Of the records that follow, copy only the lines from the line containing "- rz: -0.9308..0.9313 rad" to the line containing "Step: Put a", both included, exactly as written.
##### Dataset entries #####
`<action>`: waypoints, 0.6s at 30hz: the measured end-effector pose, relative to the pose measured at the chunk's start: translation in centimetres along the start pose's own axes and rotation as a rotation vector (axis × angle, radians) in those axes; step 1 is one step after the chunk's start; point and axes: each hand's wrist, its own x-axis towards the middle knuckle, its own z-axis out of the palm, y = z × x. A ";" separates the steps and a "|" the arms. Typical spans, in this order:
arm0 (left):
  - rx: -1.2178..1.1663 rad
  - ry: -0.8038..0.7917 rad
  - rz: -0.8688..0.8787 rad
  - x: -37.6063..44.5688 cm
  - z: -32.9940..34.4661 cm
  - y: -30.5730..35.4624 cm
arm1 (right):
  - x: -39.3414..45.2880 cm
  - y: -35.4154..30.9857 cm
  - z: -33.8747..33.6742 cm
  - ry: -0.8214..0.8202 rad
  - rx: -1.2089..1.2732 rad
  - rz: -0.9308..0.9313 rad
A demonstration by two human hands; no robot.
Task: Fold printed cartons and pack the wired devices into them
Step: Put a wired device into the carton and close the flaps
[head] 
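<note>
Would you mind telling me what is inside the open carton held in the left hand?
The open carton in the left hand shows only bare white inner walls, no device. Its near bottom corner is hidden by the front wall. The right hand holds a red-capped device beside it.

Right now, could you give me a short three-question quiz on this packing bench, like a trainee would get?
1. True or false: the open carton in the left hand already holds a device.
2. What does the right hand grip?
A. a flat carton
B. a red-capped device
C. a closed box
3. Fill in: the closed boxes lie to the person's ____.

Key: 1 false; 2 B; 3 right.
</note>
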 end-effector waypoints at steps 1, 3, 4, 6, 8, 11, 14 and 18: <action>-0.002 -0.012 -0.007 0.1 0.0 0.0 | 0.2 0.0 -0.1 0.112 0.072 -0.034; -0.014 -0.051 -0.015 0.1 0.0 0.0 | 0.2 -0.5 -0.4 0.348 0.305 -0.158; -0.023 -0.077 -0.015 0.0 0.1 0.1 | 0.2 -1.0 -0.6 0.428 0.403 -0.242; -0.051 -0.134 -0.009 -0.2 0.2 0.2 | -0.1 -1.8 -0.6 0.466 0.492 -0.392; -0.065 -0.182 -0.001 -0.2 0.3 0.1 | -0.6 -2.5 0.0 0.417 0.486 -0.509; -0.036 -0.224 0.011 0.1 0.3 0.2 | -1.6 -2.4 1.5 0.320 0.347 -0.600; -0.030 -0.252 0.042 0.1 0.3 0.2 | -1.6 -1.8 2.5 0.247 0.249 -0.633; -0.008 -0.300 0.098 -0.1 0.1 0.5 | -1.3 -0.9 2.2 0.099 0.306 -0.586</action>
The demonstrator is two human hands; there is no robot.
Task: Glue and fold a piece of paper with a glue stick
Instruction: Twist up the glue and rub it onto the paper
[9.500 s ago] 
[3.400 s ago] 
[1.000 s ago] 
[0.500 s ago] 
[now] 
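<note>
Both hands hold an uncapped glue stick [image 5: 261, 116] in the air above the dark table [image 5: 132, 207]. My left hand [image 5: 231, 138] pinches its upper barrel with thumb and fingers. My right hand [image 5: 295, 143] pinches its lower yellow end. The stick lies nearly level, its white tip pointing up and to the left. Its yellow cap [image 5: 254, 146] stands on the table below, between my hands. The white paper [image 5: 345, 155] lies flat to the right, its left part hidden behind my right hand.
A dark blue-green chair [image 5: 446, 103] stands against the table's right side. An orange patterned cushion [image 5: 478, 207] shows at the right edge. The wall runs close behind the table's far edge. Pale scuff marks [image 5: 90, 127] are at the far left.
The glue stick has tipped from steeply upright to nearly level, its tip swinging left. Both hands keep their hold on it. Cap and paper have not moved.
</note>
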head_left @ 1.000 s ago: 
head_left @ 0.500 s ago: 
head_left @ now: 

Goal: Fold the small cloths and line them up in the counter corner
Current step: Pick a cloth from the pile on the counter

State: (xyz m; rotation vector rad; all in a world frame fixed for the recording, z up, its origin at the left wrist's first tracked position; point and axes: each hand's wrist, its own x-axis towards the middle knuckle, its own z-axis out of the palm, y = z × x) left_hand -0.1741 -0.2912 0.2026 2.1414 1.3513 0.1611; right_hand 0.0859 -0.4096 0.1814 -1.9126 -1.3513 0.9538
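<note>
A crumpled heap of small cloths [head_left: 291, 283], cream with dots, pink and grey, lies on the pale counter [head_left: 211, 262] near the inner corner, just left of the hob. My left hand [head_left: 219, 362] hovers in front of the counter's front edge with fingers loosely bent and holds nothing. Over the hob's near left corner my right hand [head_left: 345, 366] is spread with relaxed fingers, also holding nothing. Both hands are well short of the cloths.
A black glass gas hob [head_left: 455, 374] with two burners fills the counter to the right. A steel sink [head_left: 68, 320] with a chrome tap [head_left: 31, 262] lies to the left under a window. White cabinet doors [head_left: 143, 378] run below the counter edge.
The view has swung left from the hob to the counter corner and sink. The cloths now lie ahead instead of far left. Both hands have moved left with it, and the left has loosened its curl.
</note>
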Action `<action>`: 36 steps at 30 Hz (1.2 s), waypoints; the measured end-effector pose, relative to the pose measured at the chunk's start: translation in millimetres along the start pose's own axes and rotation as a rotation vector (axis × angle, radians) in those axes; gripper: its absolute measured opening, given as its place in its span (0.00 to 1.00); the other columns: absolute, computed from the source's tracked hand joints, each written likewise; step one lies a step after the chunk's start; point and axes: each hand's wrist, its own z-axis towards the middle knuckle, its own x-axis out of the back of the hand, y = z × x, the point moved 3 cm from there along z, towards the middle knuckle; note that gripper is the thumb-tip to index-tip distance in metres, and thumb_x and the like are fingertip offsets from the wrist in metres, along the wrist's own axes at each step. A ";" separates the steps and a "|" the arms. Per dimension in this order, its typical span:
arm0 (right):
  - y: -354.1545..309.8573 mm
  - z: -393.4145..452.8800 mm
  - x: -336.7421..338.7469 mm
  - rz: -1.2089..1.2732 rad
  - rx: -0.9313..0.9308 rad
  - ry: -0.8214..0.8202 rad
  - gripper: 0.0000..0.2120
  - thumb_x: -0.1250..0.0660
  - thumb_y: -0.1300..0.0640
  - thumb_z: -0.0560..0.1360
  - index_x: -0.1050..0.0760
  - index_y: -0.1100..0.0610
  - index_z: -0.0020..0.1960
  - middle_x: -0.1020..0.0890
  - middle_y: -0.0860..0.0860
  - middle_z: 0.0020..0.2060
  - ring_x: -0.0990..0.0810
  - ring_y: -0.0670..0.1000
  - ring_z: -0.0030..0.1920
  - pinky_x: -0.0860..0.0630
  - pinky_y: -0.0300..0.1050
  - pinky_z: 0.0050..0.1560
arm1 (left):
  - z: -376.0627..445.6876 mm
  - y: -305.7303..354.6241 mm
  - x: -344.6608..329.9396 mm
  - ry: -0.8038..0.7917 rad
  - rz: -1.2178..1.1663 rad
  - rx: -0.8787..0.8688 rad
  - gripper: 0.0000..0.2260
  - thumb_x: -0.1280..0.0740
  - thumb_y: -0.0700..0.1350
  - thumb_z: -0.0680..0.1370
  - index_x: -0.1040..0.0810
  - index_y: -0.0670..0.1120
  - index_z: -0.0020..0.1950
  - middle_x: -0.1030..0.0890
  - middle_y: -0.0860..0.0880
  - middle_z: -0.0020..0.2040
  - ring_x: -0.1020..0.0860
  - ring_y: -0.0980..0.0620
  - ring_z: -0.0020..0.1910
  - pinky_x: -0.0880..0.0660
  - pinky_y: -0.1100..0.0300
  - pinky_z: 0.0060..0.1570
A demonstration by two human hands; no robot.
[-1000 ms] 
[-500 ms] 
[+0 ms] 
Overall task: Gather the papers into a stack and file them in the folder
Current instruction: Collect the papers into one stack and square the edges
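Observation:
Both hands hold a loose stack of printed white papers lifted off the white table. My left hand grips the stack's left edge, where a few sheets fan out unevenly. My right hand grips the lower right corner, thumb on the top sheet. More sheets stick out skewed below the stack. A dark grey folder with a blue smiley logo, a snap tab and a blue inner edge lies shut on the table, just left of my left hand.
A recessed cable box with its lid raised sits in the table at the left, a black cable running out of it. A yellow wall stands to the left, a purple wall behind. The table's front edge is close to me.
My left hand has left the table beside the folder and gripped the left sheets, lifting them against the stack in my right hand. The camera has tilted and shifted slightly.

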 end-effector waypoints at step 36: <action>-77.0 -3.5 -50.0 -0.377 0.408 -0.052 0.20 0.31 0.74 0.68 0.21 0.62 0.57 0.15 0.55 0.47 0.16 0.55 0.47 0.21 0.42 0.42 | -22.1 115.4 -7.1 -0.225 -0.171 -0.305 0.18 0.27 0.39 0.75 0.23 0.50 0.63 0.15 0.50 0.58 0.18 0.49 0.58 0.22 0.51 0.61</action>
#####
| Your response |
  - rz: -0.9308..0.9313 rad
A demonstration by two human hands; no robot.
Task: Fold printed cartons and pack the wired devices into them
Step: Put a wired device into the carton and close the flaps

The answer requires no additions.